In the records below, repeat exactly the lines between the line holding "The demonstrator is" and the line holding "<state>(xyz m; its", inclusive, and drop the pictures.

(Saved entries)
··········

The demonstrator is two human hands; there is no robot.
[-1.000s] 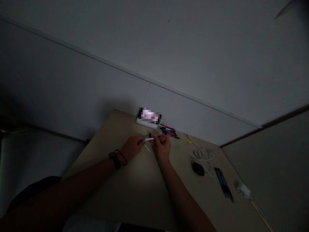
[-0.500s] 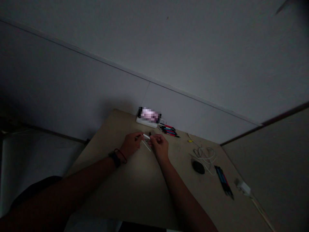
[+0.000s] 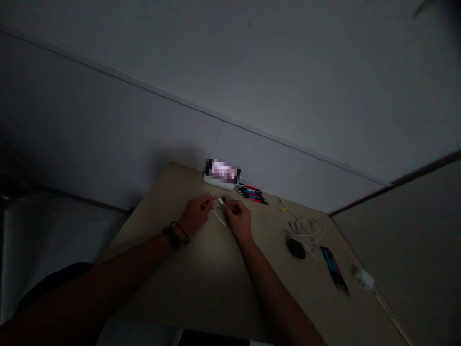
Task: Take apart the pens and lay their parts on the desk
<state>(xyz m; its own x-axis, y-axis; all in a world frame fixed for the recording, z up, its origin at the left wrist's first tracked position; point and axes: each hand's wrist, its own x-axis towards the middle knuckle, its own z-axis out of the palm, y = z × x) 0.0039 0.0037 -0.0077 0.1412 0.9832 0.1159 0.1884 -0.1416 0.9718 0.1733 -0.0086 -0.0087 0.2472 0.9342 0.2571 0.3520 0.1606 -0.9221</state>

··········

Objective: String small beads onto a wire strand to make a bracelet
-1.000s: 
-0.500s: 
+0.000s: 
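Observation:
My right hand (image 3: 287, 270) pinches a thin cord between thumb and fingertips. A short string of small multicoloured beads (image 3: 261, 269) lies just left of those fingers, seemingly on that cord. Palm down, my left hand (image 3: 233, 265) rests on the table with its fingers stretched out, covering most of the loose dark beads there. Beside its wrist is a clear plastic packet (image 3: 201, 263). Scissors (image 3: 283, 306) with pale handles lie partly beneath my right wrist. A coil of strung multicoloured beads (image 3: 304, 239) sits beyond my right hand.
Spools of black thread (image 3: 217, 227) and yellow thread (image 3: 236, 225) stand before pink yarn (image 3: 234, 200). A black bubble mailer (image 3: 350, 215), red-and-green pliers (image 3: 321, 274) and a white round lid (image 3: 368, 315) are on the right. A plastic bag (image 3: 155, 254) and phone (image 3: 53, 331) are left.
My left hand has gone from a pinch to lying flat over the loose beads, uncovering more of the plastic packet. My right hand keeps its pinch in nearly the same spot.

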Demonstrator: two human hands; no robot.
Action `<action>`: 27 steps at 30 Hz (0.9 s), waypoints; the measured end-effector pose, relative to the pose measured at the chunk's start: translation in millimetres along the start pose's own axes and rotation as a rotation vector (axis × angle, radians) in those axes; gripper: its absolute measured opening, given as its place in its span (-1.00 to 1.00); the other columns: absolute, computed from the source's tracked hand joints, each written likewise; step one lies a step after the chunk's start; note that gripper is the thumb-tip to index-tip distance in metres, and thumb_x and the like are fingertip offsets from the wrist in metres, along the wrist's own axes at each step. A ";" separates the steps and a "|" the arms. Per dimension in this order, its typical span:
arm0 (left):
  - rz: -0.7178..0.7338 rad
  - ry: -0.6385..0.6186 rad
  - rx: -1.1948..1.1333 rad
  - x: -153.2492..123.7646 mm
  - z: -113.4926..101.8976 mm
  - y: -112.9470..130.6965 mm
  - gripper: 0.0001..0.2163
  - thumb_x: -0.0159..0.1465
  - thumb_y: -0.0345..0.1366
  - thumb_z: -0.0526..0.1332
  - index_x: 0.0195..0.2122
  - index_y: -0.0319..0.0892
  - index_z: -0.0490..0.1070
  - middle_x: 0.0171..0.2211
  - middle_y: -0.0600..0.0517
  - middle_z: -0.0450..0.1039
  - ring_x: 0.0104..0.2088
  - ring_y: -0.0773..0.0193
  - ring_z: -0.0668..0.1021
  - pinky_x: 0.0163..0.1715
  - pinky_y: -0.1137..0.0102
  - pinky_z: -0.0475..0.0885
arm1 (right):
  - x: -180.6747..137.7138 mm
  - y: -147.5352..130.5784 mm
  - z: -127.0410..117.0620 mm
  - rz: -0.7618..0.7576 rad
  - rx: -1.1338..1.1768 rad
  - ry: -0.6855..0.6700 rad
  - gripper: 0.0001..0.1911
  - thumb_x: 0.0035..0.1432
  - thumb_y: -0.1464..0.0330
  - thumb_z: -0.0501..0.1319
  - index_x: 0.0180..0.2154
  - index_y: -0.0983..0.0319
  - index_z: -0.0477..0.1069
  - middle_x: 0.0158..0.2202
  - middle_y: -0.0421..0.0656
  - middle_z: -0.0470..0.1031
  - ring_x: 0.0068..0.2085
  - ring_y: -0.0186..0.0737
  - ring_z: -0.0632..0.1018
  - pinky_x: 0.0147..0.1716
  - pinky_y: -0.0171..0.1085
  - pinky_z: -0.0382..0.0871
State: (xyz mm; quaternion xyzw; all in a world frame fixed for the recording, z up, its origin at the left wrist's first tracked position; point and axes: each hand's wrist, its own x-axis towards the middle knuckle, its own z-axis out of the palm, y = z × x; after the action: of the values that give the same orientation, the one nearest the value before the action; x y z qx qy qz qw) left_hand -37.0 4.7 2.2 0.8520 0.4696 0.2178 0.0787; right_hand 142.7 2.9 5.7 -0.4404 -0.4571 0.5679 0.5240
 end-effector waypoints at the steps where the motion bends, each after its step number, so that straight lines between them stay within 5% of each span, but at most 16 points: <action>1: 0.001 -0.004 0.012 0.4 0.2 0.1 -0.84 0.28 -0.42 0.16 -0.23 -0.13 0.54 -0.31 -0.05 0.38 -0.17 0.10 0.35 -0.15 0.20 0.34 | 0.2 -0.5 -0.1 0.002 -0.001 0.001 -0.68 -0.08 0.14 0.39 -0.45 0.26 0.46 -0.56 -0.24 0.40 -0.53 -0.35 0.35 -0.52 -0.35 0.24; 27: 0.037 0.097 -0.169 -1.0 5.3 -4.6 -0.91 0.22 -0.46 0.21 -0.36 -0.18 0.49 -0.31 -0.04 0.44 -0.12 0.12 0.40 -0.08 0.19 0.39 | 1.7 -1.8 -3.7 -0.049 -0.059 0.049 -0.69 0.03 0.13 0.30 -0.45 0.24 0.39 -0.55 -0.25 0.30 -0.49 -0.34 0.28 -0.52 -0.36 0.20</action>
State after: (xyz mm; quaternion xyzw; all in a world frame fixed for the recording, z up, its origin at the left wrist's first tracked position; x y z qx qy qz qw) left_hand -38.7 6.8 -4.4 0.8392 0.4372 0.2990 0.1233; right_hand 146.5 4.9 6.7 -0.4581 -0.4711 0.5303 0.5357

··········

**Solution to the problem:**
The demonstrator is two human hands; there is no robot.
[-1.000s] 
[-0.500s] 
[+0.000s] 
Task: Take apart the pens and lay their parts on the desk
<state>(xyz m; its own x-axis, y-axis; all in a world frame fixed for the recording, z up, its origin at the left wrist's first tracked position; point and axes: each hand's wrist, its own x-axis towards the middle knuckle, its own z-axis out of the palm, y = z × x) 0.0039 0.0037 -0.0077 0.1412 0.9832 0.1159 0.1884 -0.1416 0.9718 0.1733 -0.0086 -0.0087 0.2472 0.9342 0.2571 0.3520 0.1606 -0.9221</state>

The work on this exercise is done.